What is being asked ▸ Within the listing below, the lines to output run from the one containing "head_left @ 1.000" through the one containing "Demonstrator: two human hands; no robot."; copy them exactly and nothing else.

__________________________________________________

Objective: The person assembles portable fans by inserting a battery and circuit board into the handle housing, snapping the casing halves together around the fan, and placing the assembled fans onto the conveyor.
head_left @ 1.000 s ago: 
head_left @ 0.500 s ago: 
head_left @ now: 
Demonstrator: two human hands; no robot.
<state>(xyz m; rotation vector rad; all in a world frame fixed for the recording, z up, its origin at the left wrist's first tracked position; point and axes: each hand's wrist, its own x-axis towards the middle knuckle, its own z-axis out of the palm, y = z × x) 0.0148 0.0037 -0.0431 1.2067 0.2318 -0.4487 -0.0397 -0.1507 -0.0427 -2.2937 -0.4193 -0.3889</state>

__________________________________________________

Answer to the exercise ▸
head_left @ 1.000 s ago: 
head_left @ 0.500 s ago: 
head_left @ now: 
Demonstrator: two human hands; no robot.

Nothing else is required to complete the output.